Howard Gardner of Harvard is the godfather of the idea that smart is more than what IQ tests test. In his seminal 1983 book, "Frames of Mind: The Theory of Multiple Intelligences," and later works, he laid out a then-novel model of cognition that included many other kinds of sagacity.

"I feel that what we call 'intelligence' is almost always 'scholastic skill' -- what it takes to do well on a certain kind of short-answer instrument in a certain kind of Western school," he writes in an e-mail. "Other uses of intellect -- musical competence, facility in the use of one's hands, understanding of other people, sensitivity to distinctions in the natural world, alertness to one's own and others' emotional states etc. -- are not included in our definitions of intelligence, though I think that they should be. Unless performances in these other domains were directly tapped, we'd have no idea of whether 'performance enhancing pills' affect these other forms of intelligence as well."

Eric R. Kandel is shocked by the idea that powerful elixirs like the ones he is developing might rapidly trickle down to ambitious college kids. He shared the 2000 Nobel Prize in medicine for his research on the physiological basis of memory storage in neurons. He also founded Memory Pharmaceuticals.

"That's awful! Why should they be taking drugs? They should just study! I think this is absurd. What's so terrible about having a 3.9? The idea that character and functioning and intelligence is to be judged by a small difference on an exam -- that's absurd. This is just like Barry Bonds and steroids. Exactly what you want to discourage. These kids are very sensitive. Their brains are still developing. Who knows what might happen. I went to Harvard. I like Harvard. It ain't worth it."

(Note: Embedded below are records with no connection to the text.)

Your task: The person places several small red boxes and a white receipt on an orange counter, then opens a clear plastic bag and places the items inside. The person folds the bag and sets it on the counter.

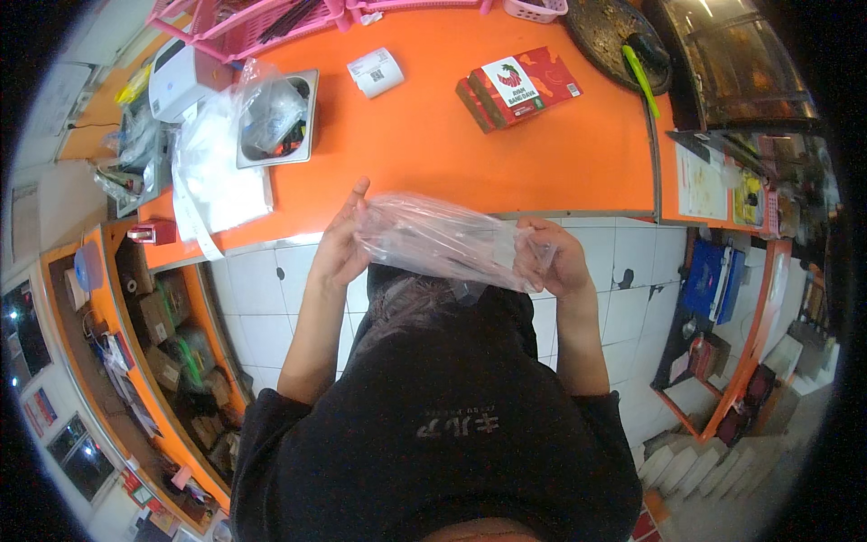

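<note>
A clear plastic bag (437,237) is stretched sideways between my hands, just in front of the counter's near edge. My left hand (344,242) grips its left end, thumb pointing up and away. At the other end my right hand (554,257) holds the bunched plastic, with part of the fingers behind the film. Beyond the bag, a red printed cardboard food box (525,88) lies closed on the orange counter (420,149). A curled white paper slip (376,72) bearing print and a code rests to the left of the box.
On the left are a steel container (311,122) with plastic bags, a stack of clear bags (223,183), a white label printer (186,74) and a red stapler-like object (152,232). Pink baskets (271,34) line the back. A dark round board (609,40) bears a green-handled knife (640,78).
</note>
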Demonstrator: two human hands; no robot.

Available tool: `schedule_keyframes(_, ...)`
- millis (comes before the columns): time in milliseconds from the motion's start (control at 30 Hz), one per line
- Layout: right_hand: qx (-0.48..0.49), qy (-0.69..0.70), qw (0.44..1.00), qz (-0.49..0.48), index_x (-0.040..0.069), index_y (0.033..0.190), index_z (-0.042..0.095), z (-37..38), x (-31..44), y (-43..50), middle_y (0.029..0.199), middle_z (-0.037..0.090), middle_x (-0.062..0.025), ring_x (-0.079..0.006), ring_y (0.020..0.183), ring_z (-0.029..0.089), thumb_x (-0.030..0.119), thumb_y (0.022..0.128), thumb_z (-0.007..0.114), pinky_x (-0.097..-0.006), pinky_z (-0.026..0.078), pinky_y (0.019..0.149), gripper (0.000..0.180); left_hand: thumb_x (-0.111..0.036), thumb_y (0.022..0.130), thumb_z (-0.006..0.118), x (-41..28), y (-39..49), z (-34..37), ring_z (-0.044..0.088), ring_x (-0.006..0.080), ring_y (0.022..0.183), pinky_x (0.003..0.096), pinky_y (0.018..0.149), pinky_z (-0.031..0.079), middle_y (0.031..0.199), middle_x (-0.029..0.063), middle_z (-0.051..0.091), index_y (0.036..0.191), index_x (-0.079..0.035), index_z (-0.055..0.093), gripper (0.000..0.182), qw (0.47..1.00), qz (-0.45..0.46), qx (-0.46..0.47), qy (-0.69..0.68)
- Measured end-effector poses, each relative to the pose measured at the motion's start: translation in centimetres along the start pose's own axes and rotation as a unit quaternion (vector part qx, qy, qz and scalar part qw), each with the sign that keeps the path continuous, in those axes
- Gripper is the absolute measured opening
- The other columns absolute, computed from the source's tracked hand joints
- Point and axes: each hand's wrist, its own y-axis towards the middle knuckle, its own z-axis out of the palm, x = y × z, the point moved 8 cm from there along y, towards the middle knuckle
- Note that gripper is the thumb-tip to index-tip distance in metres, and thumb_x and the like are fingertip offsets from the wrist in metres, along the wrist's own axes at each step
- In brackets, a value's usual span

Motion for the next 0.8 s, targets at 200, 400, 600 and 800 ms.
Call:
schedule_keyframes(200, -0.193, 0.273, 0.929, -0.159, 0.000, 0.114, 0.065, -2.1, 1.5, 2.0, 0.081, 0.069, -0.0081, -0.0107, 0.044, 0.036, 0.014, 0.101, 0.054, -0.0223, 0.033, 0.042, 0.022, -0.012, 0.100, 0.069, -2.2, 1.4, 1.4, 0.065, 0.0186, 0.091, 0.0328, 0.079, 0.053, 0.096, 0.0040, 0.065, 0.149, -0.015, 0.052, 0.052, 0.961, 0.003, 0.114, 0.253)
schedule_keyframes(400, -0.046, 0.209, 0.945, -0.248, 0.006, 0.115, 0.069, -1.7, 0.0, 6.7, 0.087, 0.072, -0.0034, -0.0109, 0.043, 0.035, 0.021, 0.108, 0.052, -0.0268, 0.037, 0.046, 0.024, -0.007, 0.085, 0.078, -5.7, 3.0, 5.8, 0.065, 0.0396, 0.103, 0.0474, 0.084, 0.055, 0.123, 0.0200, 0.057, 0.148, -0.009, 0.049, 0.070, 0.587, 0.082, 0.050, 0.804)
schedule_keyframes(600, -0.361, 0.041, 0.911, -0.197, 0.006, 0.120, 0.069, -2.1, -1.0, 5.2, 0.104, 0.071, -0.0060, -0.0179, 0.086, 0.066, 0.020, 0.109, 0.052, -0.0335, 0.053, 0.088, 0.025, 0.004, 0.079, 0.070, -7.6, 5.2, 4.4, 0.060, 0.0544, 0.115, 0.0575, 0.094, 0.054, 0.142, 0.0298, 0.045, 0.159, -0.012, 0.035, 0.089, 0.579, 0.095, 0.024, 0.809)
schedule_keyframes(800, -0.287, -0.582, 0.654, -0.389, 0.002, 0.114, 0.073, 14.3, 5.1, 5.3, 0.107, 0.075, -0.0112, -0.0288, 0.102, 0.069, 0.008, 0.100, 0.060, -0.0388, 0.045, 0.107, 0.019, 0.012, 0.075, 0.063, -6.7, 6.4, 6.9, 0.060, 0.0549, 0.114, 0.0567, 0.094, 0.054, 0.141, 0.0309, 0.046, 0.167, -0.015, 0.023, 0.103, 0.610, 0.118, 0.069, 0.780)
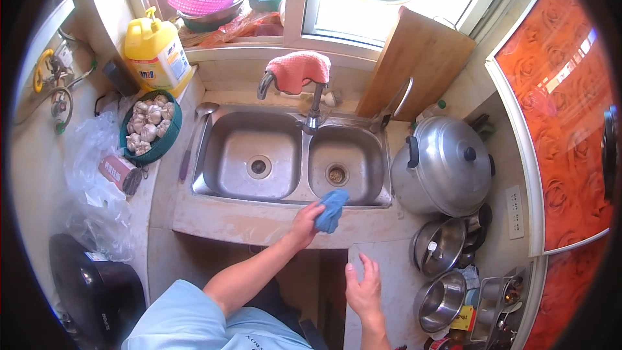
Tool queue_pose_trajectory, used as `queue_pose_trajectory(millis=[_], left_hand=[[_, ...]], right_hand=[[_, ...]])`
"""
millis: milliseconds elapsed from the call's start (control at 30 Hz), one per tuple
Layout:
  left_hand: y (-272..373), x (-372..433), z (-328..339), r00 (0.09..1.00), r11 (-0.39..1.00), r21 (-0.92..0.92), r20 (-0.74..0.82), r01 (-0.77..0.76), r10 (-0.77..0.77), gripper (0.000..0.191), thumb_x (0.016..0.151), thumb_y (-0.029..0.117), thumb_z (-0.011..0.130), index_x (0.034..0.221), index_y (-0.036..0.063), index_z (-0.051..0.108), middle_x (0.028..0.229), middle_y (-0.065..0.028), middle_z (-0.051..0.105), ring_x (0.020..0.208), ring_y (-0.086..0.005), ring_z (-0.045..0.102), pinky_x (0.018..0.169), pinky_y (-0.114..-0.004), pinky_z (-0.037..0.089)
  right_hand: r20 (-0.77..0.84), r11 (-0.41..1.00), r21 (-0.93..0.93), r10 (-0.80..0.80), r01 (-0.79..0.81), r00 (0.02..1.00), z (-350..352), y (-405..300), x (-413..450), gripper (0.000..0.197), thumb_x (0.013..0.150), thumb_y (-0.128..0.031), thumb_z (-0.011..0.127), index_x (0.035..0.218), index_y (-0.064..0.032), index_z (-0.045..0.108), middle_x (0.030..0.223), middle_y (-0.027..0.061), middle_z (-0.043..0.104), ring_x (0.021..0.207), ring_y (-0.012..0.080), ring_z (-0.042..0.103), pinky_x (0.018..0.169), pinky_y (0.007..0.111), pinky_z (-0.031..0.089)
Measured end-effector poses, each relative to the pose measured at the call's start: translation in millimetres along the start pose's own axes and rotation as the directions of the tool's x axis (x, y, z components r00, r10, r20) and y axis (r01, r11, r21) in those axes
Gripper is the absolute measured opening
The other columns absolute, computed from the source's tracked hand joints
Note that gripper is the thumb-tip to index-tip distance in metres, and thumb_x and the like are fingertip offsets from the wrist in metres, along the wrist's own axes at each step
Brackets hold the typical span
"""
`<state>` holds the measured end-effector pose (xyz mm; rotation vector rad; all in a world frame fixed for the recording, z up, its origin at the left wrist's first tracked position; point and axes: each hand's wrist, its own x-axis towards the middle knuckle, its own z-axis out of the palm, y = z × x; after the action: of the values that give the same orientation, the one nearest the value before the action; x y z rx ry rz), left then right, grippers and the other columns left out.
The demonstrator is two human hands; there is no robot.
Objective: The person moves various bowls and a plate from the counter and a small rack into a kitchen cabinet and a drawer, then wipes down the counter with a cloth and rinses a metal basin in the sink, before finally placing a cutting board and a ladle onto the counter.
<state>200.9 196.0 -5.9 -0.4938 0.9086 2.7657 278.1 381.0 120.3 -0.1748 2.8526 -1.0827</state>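
My left hand [305,226] grips a crumpled blue cloth [331,213] above the front edge of the stainless steel double sink [304,165]. The cloth overlaps the near rim of the smaller right basin in the view. Lower and to the right, my right hand [364,284] holds nothing, its fingers apart, beside the pale countertop [388,257]. Both basins show bare metal and a drain. A chrome faucet [315,112] stands behind them, with a pink cloth [299,70] draped over its spout.
A large lidded aluminium pot [452,165] stands right of the sink, with steel bowls [440,301] nearer me. A wooden board [418,68] leans by the window. Leftward are a ladle [197,129], a green basket [165,148] of garlic and a yellow jug [155,53].
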Motion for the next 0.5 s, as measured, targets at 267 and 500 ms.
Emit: queue_pose_trajectory(millis=[267, 500], left_hand=[[34.3, -37.4, -21.9, 0.996, 0.999, -0.029, 0.077, 0.044, -0.042, 0.035, 0.092, 0.020, 0.045, 0.121, 0.0008, 0.053, 0.110, -0.0097, 0.060, 0.099, -0.0179, 0.058, 0.087, -0.034, 0.046], [100.7, 78.5, -83.4, 0.829, 0.491, 0.809, -0.007, -0.324, 0.559, 0.017, 0.078, 0.008, 0.056, 0.091, 0.0036, 0.067, 0.079, -0.0041, 0.063, 0.073, -0.0110, 0.057, 0.071, -0.025, 0.048]], right_hand=[[0.422, 0.379, 0.766, 0.312, -0.519, 0.851, 79.5, -31.1, 67.1, 0.036, 0.093, -0.022, 0.055, 0.122, -0.0015, 0.050, 0.111, 0.0100, 0.056, 0.097, 0.0205, 0.058, 0.080, 0.037, 0.051], [0.153, 0.359, 0.894, 0.319, -0.269, 0.935, 128.1, -20.3, 124.4, 0.026, 0.095, -0.017, 0.053, 0.115, -0.0017, 0.050, 0.103, 0.0078, 0.058, 0.092, 0.0189, 0.059, 0.071, 0.036, 0.057]])
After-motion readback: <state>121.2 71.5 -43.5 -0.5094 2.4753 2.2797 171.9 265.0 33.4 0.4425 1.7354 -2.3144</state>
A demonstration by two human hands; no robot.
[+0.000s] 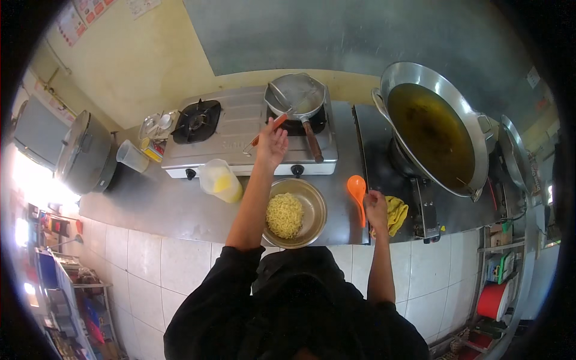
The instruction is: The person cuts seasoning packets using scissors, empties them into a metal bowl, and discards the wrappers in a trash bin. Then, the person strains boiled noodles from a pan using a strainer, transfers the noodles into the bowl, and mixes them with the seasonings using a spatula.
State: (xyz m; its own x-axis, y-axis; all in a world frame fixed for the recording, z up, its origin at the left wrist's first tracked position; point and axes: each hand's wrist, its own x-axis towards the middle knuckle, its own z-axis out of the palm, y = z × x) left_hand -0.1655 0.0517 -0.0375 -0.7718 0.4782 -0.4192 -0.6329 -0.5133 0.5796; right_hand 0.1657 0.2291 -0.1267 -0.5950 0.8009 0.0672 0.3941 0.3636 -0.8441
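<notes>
A wire strainer with an orange-brown handle [281,120] rests across a saucepan [294,95] on the right burner. My left hand [272,146] is over the stove with its palm showing and fingers apart; the strainer's handle passes behind it, and contact cannot be made out. Below that forearm, a metal bowl [316,213] holds a block of instant noodles [284,216]. My right hand [376,208] hovers over or rests at a yellow cloth [397,215], fingers curled beside an orange spoon [357,189]. Whether it grips anything is hidden.
A plastic jug of yellowish liquid [221,182] stands left of my left forearm. The two-burner gas stove [243,114] has a bare left burner [196,120]. A large wok of dark oil [432,130] sits at right. A lidded pot [85,150] and clear cup [132,155] stand left.
</notes>
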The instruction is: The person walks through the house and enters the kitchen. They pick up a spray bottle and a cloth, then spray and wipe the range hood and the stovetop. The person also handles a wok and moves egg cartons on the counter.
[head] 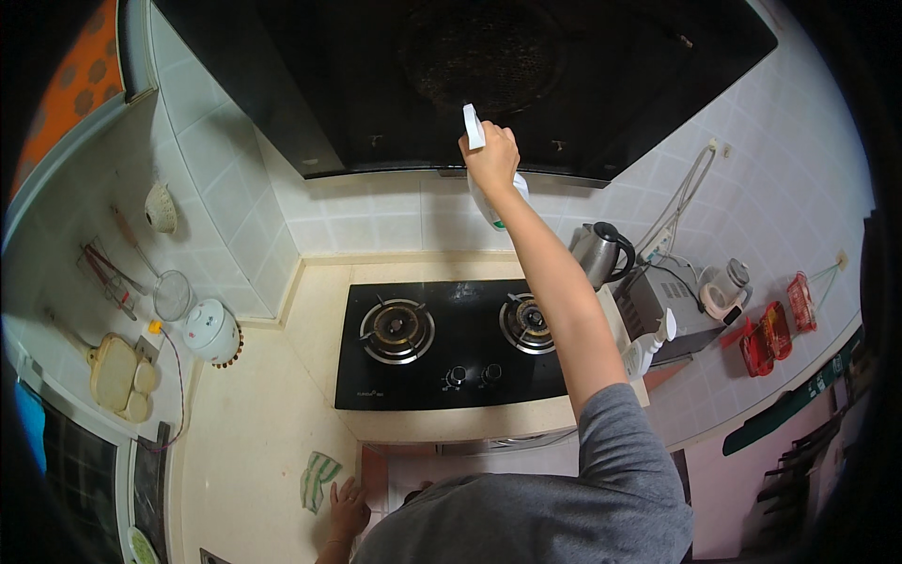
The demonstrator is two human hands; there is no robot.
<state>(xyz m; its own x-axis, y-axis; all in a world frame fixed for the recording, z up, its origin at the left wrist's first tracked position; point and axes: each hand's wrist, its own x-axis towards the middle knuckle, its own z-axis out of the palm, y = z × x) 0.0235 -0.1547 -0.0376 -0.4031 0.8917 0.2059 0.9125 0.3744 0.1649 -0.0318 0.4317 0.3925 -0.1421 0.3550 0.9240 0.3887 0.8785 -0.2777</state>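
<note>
My right hand (pixel 493 156) is raised and closed around the neck of a white spray bottle (pixel 471 127), whose nozzle points up at the dark round grille (pixel 486 60) of a black range hood (pixel 338 84). The bottle's body hangs partly behind my wrist. My left hand (pixel 349 505) rests at the counter's edge with its fingers a little apart, beside a green-and-white striped cloth (pixel 318 481). Below the hood lies a black two-burner gas hob (pixel 423 391); my right forearm hides part of its right side.
Right of the hob stand a second white spray bottle (pixel 645 352), a steel electric kettle (pixel 599 254) and a grey appliance (pixel 666 299). A white lidded pot (pixel 211 333) is on the left of the counter (pixel 246 423). Strainers and cutting boards (pixel 113 374) hang on the left wall, red baskets (pixel 764 345) on the right.
</note>
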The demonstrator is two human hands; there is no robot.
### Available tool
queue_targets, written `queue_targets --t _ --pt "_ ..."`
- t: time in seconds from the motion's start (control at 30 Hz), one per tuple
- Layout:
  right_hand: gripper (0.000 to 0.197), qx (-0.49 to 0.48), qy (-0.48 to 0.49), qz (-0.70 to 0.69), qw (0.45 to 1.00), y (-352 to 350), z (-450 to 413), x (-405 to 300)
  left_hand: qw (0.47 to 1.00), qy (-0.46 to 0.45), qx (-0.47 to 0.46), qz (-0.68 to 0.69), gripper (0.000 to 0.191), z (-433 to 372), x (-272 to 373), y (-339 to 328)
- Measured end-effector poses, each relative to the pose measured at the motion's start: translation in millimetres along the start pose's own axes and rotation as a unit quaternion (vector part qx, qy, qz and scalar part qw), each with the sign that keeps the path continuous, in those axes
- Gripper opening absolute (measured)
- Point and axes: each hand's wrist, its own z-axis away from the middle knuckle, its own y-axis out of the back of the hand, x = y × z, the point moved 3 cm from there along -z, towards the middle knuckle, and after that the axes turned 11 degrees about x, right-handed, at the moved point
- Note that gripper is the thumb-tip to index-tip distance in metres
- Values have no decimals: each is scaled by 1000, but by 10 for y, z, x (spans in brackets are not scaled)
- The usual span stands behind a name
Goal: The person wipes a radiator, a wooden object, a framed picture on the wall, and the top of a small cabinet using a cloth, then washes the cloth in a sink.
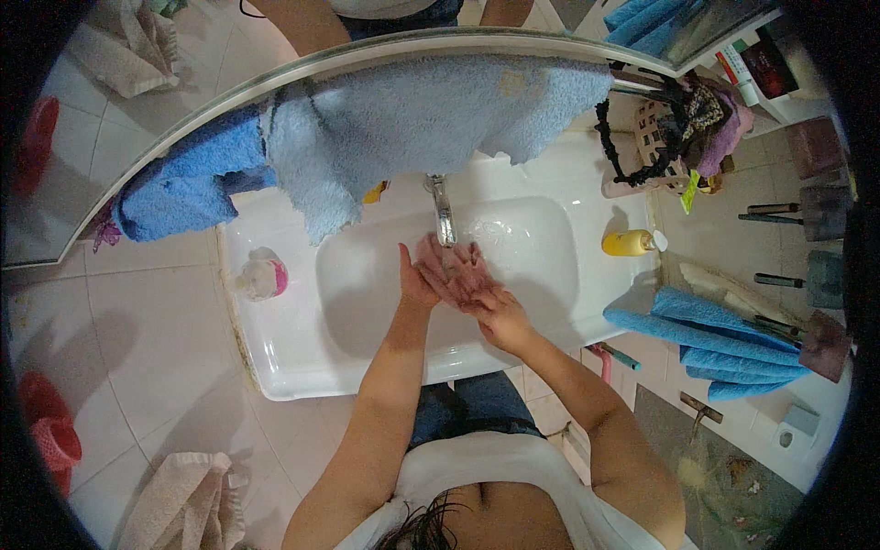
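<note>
A wet pink cloth (448, 269) lies bunched under the spout of a chrome faucet (443, 210), over the basin of a white ceramic sink (371, 302). My left hand (416, 283) supports the cloth from its left side, with the thumb pointing up and apart. Pressed against the lower right part of the cloth is my right hand (507, 317), its fingers lying over the fabric. Some of the left fingers are hidden by the cloth. Water glistens on the basin floor to the right of the spout.
A bottle of yellow liquid (627, 243) lies or stands on the right rim; a clear bottle with a pink label (265, 278) is at left. Grey-blue towels (426, 117) hang below the mirror (412, 45). A blue towel (708, 337) and a basket (656, 137) are at right.
</note>
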Motion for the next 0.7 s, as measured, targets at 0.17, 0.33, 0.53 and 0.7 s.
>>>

The mind amplifiers he's working on, he insists, could have major effects on lots of needy people -- those with mental retardation or Down syndrome, or those with memory loss from depression or Alzheimer's or cancer chemotherapy or schizophrenia. "There are lots of populations out there that really, really need help," he says.

Kandel is hugely enthusiastic about taking a memory that has slipped and bringing it back up to reasonable. His compounds are terrific in aging mice, he says.

But ambitious college kids?

Why take the risk?

In normal mice, he says, his stuff improves memory -- only by 20 percent to 50 percent.